Inspections finds weaknesses in Fitness & Probity Regime

19 November 2020

The Central Bank has issued a Dear CEO letter to the management of all regulated financial services providers (“firms”) setting out its expectations for firms to take appropriate action to address the significant issues identified by thematic inspections concerning their legal obligations under the Fitness and Probity (F&P) regime.

The F&P Regime was introduced by the Central Bank under the Central Bank Reform Act 2010. In line with the Central Bank’s role to safeguard financial stability and protect consumers, the granting of any new authorisation is a key element of the Central Bank’s “gatekeeper function” to permit or refuse an applicant to provide financial services to the public. The F&P Regime protects consumers by requiring that persons in senior functions within regulated firms meet the Central Bank’s Fitness and Probity Standards. Under the F&P Standards, people in senior positions are required to be competent and capable; to be honest, ethical and act with integrity; and to be financially sound.
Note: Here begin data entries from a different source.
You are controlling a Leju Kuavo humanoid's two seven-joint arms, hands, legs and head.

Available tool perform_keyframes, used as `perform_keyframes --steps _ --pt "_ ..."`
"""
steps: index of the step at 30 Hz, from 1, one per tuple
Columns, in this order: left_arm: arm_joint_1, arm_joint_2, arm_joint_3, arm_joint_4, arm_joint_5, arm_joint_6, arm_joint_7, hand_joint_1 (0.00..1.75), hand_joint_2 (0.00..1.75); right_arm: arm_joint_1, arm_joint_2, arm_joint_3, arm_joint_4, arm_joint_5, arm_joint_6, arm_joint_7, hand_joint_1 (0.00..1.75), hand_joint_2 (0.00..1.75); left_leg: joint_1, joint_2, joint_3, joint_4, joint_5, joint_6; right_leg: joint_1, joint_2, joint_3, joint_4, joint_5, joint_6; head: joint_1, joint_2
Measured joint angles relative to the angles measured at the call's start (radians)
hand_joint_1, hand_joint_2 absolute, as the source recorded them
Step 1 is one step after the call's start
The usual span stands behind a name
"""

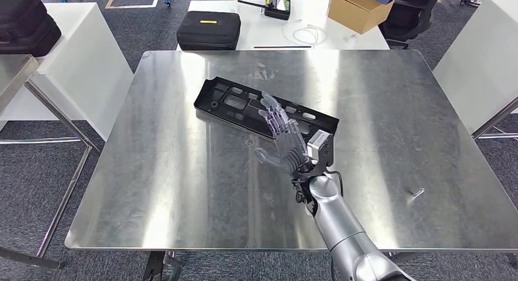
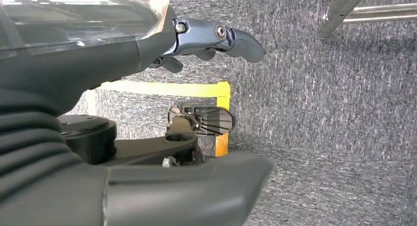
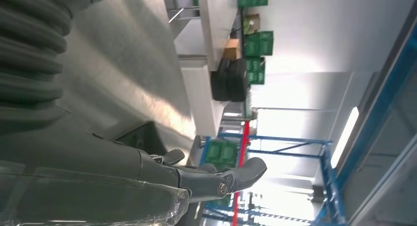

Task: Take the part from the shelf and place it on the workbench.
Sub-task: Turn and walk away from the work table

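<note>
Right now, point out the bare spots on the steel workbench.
The workbench is bare across its near-left and left side, and along the right side past the black part. The middle is crowded: the part lies there with the right hand over its near end.

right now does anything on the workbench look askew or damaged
Nothing looks damaged. The black part lies flat on the steel workbench, angled across it rather than square to its edges. The right hand hovers open over its near end. A small scuff or fleck marks the bench's right side.
</note>
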Motion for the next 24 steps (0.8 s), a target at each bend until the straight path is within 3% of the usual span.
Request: perform_keyframes --steps 6,10,24 --pt "0.009 0.001 0.014 0.0 0.001 0.014 -0.016 0.0 1.75 0.046 -0.013 0.043 -0.074 -0.004 -0.031 -0.002 0.0 1.75 0.0 0.0 0.0 0.0 0.0 0.0 0.0 0.0 0.0 0.0 0.0 0.0 0.0 0.0" --pt "0.016 0.002 0.02 0.0 0.004 0.021 -0.024 0.0 0.0 0.062 -0.017 0.058 -0.096 -0.005 -0.034 -0.001 0.0 1.75 0.0 0.0 0.0 0.0 0.0 0.0 0.0 0.0 0.0 0.0 0.0 0.0 0.0 0.0" --pt "0.03 -0.003 0.036 0.0 0.006 0.038 -0.05 0.0 0.0 0.091 -0.018 0.076 -0.149 -0.005 -0.044 0.005 0.0 1.75 -0.002 0.0 -0.001 0.003 -0.002 0.002 -0.002 0.0 0.001 -0.001 0.0 0.0 0.0 0.0"
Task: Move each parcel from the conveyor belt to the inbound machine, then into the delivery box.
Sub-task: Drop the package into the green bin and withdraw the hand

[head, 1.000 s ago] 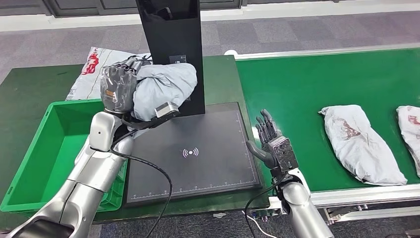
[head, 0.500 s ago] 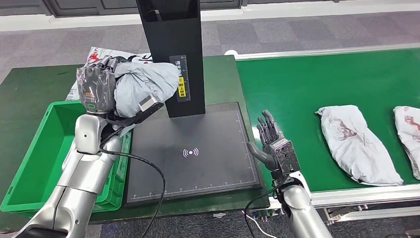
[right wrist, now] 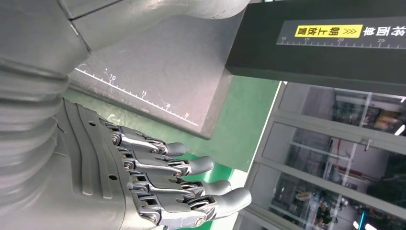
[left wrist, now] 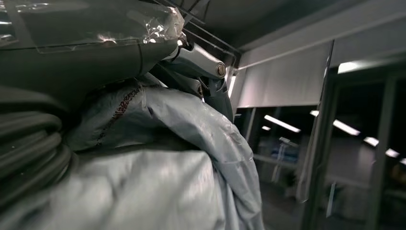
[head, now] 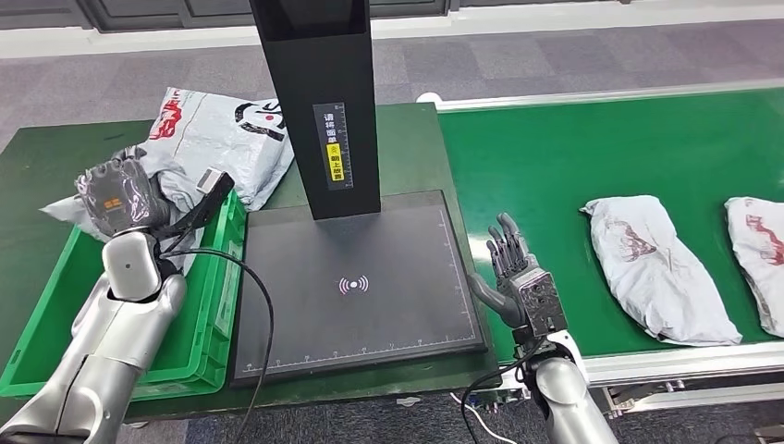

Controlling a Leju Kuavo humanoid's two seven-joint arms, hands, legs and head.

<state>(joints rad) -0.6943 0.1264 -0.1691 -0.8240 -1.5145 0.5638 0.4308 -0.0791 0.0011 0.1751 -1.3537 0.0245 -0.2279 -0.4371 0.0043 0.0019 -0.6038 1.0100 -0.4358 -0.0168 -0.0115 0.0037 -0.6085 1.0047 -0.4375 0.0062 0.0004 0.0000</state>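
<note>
Left hand around crumpled grey parcel

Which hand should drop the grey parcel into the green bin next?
Left. The left hand already grips the grey plastic parcel above the green plastic bin. The right hand is open beside the black scanner pad, holding nothing.

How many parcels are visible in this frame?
4: two grey plastic parcels on the green conveyor belt, one held by the left hand over the green box, one behind the box.
</note>
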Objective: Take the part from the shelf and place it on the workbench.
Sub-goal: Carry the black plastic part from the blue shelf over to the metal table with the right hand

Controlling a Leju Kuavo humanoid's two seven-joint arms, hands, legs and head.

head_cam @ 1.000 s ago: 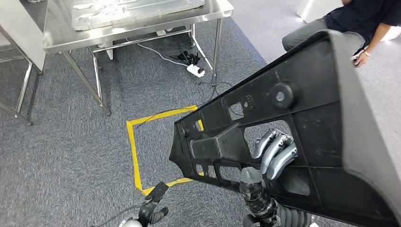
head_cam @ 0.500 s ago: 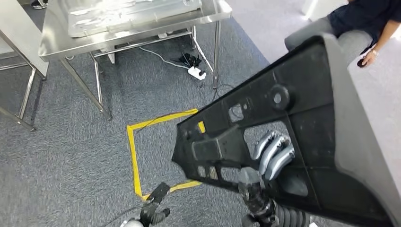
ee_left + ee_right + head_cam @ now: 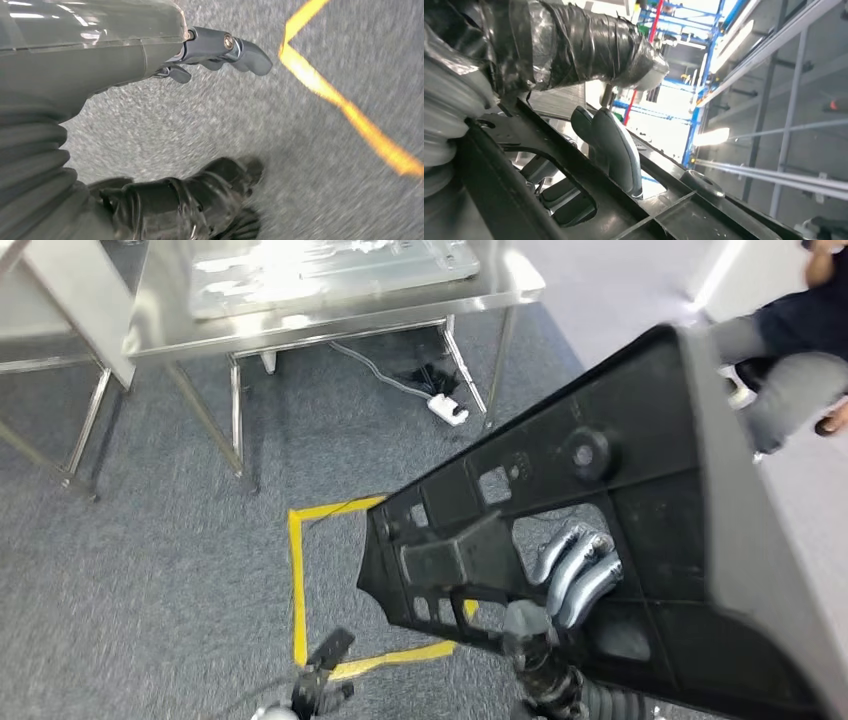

Recent Central Bank inspections evaluating the processes in place within firms to manage compliance with the requirements of the F&P Regime highlight a number of common issues and shortcomings, as well as a wide divergence of standards, in the implementation of the F&P Regime.

In many of the firms, the level of awareness by Board members of their fitness and probity obligations was poor. This was evident in particular in relation to the process for appointing members to the Board. More broadly, the area which was most consistently weak across the majority of firms was due diligence. Issues identified included a lack of evidence of qualifications, reference checks and suitability searches.